Collect every line below that contains the word "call".

-.-.-

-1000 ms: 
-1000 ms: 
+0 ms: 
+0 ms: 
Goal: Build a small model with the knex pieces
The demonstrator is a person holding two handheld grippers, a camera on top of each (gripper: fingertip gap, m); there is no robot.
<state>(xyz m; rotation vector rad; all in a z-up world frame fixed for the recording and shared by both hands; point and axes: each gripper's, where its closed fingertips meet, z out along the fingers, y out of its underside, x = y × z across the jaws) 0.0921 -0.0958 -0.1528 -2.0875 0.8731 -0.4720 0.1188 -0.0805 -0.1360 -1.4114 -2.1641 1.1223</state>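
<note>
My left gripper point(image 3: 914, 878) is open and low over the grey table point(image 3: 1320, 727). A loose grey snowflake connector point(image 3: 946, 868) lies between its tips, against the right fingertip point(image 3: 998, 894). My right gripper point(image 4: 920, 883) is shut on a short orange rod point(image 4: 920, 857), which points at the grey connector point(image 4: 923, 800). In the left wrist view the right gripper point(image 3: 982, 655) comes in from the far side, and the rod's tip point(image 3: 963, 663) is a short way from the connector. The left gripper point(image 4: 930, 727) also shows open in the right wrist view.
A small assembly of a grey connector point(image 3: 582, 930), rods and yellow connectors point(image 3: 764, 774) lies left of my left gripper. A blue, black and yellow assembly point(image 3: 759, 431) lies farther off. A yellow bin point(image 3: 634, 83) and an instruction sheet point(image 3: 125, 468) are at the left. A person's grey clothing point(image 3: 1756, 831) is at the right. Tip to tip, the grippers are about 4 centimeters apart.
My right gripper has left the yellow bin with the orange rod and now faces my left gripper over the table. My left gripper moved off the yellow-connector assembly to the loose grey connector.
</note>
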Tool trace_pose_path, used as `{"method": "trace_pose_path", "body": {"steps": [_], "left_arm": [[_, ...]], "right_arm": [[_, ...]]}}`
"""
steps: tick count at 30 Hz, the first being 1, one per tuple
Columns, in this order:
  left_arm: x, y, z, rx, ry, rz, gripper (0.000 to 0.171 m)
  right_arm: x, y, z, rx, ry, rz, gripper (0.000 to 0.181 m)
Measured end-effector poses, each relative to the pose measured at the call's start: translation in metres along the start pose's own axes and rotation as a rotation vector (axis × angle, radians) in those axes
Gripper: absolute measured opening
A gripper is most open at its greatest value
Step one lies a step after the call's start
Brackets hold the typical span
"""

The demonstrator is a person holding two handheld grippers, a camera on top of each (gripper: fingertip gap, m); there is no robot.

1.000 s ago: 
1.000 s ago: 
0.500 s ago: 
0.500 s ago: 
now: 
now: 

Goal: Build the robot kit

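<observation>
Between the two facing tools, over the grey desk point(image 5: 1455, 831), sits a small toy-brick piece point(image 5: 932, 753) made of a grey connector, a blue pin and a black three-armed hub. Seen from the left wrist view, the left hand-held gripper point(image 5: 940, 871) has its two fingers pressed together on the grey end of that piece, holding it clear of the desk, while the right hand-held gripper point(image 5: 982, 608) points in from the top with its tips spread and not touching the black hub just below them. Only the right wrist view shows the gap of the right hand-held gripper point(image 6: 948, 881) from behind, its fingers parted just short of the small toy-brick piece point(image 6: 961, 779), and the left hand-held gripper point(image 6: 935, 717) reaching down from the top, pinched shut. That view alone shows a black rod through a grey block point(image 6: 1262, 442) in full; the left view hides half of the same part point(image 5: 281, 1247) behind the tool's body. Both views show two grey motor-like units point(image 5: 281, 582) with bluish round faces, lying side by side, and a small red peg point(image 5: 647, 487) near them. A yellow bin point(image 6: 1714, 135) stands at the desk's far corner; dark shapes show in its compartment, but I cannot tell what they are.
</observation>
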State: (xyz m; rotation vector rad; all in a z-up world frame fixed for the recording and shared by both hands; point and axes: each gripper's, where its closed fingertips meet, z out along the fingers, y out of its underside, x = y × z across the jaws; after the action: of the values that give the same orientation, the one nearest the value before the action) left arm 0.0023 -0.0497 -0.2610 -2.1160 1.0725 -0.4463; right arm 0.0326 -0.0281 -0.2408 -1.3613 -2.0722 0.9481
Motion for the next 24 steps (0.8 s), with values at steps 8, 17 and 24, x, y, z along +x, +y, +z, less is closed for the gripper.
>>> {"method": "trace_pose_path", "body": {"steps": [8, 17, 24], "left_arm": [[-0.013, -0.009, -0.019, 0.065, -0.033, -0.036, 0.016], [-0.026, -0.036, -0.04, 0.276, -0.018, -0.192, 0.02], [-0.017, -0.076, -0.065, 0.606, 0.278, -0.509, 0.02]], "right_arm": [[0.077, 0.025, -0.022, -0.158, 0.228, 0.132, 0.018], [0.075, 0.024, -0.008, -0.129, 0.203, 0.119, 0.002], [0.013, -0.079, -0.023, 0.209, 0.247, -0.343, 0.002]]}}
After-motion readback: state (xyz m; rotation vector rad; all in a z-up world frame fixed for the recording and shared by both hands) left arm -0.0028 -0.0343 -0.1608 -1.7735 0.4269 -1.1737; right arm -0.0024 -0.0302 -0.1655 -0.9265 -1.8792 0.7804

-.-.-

- REPLY -
Measured end-effector poses, each relative to the pose measured at the call's start: translation in metres along the start pose's own axes and rotation as a rotation vector (axis × angle, radians) in those axes
Step one lies a step after the call's start

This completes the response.